→ Exercise objective: Restate, word for word and with no pictures, the stretch of lines in the data below that begins at the line with "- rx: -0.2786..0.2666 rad" and ends at the line with "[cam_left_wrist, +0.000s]", inclusive.

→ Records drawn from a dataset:
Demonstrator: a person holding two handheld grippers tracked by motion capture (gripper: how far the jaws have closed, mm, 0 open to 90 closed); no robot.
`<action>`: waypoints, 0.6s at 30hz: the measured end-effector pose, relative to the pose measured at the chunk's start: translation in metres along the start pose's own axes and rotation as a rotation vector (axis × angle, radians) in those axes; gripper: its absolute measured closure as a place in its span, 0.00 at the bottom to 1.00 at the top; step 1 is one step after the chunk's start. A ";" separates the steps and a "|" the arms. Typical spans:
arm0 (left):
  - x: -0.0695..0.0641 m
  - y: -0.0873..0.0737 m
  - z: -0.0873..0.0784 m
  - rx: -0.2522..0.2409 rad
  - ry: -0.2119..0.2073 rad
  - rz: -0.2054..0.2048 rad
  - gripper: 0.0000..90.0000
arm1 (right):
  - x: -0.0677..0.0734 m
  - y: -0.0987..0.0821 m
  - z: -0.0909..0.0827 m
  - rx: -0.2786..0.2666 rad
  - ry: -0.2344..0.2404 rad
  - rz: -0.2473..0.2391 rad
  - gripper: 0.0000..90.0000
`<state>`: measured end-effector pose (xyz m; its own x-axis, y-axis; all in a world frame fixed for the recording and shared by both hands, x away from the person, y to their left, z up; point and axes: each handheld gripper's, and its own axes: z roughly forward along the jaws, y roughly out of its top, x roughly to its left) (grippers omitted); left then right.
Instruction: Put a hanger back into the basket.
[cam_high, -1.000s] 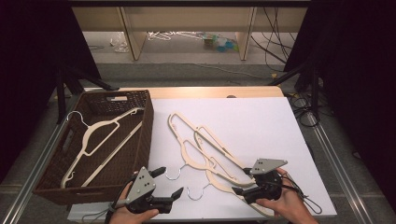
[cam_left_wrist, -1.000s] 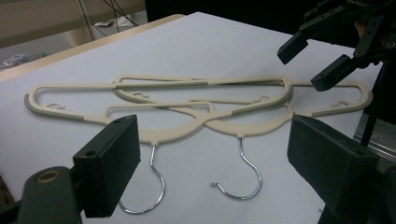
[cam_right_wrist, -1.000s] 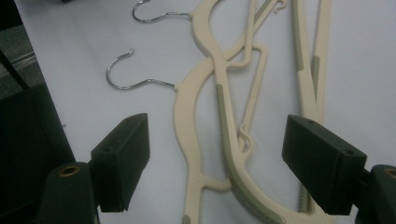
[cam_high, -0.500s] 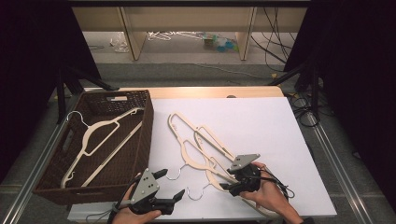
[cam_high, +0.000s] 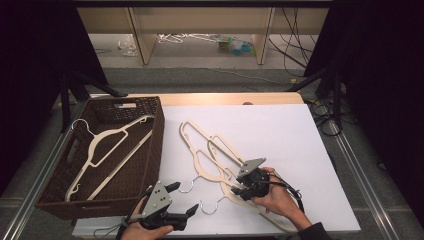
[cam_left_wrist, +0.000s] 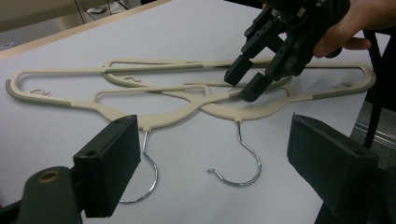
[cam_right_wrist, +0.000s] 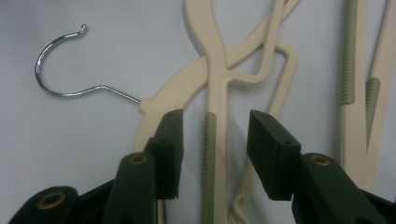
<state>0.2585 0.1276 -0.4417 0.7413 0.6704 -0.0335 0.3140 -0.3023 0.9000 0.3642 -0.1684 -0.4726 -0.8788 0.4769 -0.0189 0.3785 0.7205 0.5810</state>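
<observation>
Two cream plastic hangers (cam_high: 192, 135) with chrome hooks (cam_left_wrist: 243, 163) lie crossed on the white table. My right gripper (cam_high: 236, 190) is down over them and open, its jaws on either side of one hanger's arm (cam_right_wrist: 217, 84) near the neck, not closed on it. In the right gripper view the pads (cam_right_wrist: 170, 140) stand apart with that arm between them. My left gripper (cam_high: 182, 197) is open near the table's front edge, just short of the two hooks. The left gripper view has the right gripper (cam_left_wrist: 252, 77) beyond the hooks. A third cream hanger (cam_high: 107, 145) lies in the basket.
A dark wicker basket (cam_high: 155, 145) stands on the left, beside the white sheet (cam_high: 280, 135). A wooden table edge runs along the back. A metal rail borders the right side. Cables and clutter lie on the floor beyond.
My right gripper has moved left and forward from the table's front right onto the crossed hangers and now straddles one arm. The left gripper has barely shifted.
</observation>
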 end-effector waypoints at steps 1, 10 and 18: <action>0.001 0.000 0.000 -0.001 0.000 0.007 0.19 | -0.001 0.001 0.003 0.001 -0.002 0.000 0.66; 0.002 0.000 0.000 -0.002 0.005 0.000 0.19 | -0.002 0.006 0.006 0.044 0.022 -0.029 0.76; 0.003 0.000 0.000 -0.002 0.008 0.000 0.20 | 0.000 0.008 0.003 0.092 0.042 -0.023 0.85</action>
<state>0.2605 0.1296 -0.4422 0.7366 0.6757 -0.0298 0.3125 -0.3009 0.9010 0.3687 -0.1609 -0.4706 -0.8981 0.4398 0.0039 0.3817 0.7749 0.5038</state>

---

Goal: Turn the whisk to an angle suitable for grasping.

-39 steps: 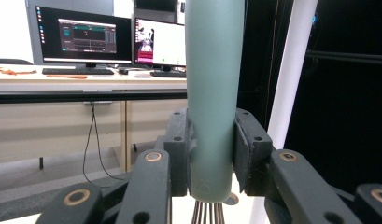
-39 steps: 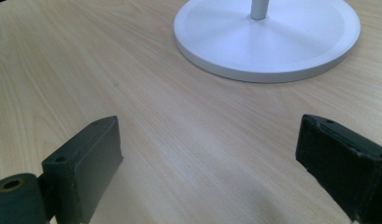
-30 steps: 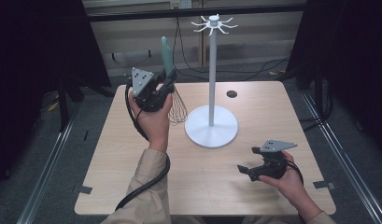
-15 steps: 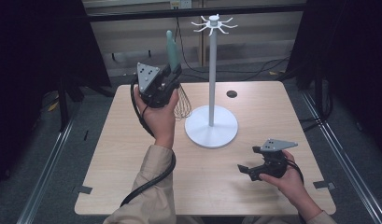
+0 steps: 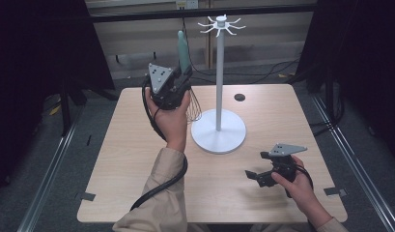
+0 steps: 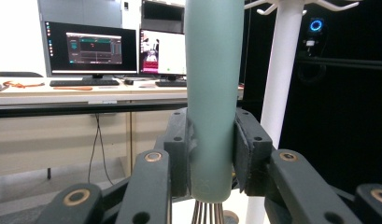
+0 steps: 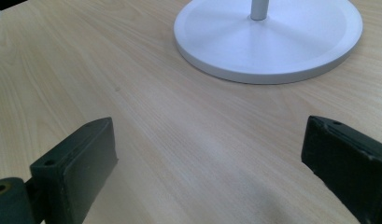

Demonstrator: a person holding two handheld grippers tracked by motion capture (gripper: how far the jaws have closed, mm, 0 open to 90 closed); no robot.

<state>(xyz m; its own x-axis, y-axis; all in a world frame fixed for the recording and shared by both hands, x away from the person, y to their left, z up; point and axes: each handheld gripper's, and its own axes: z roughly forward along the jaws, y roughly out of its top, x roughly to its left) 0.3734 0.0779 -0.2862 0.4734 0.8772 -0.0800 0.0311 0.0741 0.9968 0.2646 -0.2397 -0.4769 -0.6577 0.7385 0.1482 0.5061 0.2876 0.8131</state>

→ Exercise output:
  - rx: -0.2786..0.2666 rad
  - ry: -0.2344..0.2404 rad
  - rz: -0.2473..0.2391 rad
  - gripper: 0.0000..90.0000
`<state>`: measured end-effector pose (xyz m; its own x-axis, y-axis; all in a world frame fixed for the recording and shared by both hands, x away from the person, y to their left, z up; point and axes: each handheld gripper's, and its own axes: z roughly forward along the jaws, y roughly out of its top, x roughly to its left) (grippers omitted); left then right.
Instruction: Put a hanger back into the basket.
[cam_high, -1.000s] 
[cam_left_wrist, -1.000s] 
[cam_right_wrist, -1.000s] 
[cam_high, -0.500s] 
[cam_high, +0.000s] 
[cam_left_wrist, +0.000s] 

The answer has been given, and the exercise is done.